With her usual bleak but discerning sympathy for the emotionally maimed, Brookner (Dolly, 1994, etc.) explores the struggles of just-retired George Bland, who lacks ``the necessary folly'' to live life to the full at last. On retirement, Bland, who has worked his way up from the working class to be a senior executive in a large British conglomerate, is financially well-off but psychologically adrift. There seems little point to his sensible, orderly life. For years he and Putnam, a fellow employee, had planned on travelling to the Far East once they retired, but Putnam died before they could do this, leaving Bland all his money. The two men, sharing similar backgrounds, had been close friends over the years. Neither had married, but both had affairs with women. Now unable to enjoy a solitary vacation in Nice, Bland flies back to his colorless London apartment. There, in the weeks before Christmas, his life is suddenly disturbed by the arrival of 30ish Katy Gibb, who moves temporarily into a friend's apartment across the hall.

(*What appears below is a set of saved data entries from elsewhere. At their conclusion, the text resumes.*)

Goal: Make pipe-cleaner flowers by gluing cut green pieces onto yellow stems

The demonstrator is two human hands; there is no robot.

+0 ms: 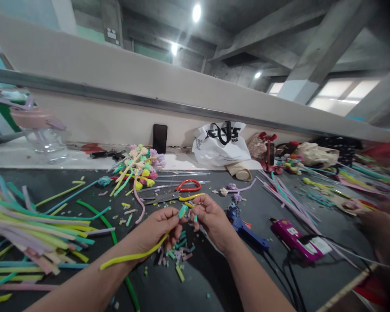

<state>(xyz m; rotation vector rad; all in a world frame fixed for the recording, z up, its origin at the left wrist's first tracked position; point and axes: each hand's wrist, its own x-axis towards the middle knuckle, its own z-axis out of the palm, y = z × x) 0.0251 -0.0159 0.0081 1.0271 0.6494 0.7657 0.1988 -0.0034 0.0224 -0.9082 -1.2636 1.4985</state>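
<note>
The left grip [164, 221] is pinched on a fuzzy, bendy yellow stem [133, 257], which trails over the forearm [84, 277], and a stubby teal piece [183, 211]; just beside it, the right grip [211, 220] is closed on a small teal bit [195, 218]. Below, short soft clippings [180, 273] litter the smooth dark worktop [214, 281]. Metal scissors [162, 198] lie beyond; straight plush stems [35, 234] heap at left.

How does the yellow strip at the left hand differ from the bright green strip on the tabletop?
Support: the yellow strip extends from the left hand; the bright green strip lies on the dark tabletop.
Visibility: the yellow strip crosses in front of the left forearm; the bright green strip is partly hidden behind it.
Color: yellow strip yellow, bright green strip green.
Shared: both slender and curved.
</note>
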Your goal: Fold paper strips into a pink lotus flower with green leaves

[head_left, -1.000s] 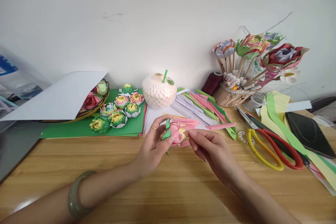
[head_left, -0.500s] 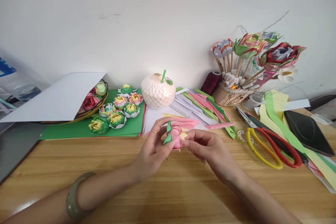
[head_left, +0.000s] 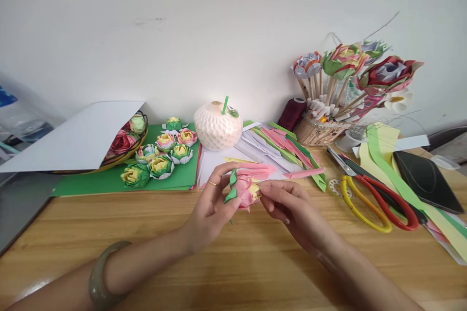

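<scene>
Between my two hands, above the wooden table, is a paper flower (head_left: 245,189) with pink petals, green outer petals on its left and a yellow centre turned to the right. My left hand (head_left: 213,204) is closed around its green and pink side, thumb in front. The fingers of my right hand (head_left: 288,201) are pinched together at the yellow centre; a yellow petal is at their tips. Behind the flower lie folded pink paper strips (head_left: 297,173). Several finished paper flowers (head_left: 161,167) rest on green sheets (head_left: 83,183) to the left.
A round white textured ornament (head_left: 218,126) stands near the wall. Scissors (head_left: 368,199) with yellow and red handles lie right, beside paper strips (head_left: 383,155) and a black device (head_left: 426,180). A basket (head_left: 321,129) holds stemmed paper flowers. White paper (head_left: 83,131) covers part of another basket.
The flower has turned slightly, showing more of its yellow centre. My right hand has shifted a little to the right, its fingers now at the centre's right edge.
</scene>
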Motion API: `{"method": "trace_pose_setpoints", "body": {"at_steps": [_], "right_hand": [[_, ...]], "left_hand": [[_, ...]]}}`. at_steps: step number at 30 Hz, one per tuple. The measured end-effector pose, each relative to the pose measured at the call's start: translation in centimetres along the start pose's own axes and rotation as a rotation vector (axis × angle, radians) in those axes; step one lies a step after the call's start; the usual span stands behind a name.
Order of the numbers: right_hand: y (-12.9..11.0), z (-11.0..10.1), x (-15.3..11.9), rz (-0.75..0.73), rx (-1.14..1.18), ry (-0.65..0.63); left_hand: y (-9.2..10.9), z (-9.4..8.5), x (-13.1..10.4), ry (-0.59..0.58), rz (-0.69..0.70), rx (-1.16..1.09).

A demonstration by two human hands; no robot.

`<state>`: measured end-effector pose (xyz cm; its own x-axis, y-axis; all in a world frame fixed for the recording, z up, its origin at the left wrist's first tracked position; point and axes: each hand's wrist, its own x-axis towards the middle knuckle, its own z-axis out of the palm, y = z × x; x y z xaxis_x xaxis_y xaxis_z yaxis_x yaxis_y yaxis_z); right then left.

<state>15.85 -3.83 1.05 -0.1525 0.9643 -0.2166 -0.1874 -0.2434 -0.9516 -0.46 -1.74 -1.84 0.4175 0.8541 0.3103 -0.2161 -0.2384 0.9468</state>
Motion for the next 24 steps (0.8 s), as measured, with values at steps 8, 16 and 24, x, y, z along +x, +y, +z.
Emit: {"method": "trace_pose_setpoints", "body": {"at_steps": [8, 16, 24], "right_hand": [[0.2, -0.3, 0.1, 0.052, 0.081, -0.058], [0.2, -0.1, 0.0, 0.045, -0.124, 0.038], [0.1, 0.3, -0.4, -0.108, -0.397, 0.107]], "left_hand": [[-0.7, -0.1, -0.6, -0.036, 0.144, 0.094], [-1.0, -0.3, -0.7, -0.083, 0.294, 0.271], [-1.2, -0.5, -0.5, -0.083, 0.434, 0.405]]}}
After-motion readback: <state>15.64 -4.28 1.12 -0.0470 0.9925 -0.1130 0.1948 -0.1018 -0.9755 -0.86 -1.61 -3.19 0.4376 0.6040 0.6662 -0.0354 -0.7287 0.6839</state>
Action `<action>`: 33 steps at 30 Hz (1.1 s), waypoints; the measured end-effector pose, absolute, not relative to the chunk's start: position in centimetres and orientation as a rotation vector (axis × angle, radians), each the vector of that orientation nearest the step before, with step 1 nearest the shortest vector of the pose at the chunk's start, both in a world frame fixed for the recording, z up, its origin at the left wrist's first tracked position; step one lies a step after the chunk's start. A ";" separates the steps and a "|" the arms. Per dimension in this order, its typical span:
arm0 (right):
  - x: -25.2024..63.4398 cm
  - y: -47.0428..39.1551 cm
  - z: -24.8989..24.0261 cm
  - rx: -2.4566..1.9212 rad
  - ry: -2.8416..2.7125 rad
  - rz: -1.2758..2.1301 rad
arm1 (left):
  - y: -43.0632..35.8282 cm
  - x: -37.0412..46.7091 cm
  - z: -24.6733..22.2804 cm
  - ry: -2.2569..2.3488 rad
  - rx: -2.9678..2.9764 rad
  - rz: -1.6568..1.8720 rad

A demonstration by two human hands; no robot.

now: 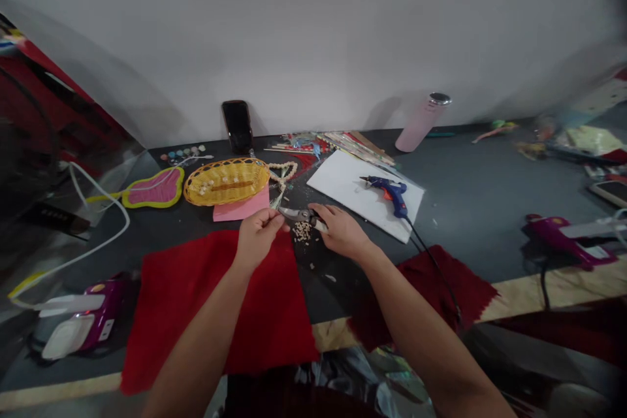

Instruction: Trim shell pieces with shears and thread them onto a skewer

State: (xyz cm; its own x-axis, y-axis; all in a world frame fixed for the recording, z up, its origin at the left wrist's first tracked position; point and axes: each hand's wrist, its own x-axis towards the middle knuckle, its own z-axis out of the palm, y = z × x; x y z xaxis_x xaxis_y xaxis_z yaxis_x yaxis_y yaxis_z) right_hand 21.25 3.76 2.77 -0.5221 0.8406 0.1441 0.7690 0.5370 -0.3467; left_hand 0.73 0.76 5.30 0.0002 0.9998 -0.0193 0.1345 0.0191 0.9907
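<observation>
My right hand (340,228) is closed round the handles of a small pair of cutters (295,215), whose blades point left. The fingers of my left hand (258,235) are pinched together at the blade tips; what they hold is too small to make out. Just below the cutters lies a little pile of pale short pieces (302,232) on the dark table (333,297). Behind my left hand are a yellow woven basket (228,183) with a few small pieces inside, a pink sheet (240,210) and a beaded string (289,173).
A blue glue gun (389,191) rests on a white board (337,179). Red cloths (196,294) lie at the front edge. Behind stand a phone (238,125), a pink bottle (420,124) and thin sticks (360,147). Purple devices (100,313) sit at both sides.
</observation>
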 end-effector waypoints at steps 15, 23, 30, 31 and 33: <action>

Gibb talks vaguely of starting a New Agetype business, unabashedly wears her friend's clothes, and lets people buy her meals. She is moody, a scrounger with an unhappy past, but Bland, who has always been scrupulously respectable, finds her exciting. As Bland takes stock of his life, he realizes that he has never been truly free: His adolescence was constrained by unhappy parents, his adulthood by work, and his love life by a long, inconclusive affair with worthy Louise. Desperate to experience freedom just once, Bland invites Gibb to spend Christmas in Rome with him, but she has other plans. Bland ruefully accepts that ``now I must live my life as I always have lived it.'' Life as it too often is, but Brookner infuses defeat with a sort of exhilarating grandeur.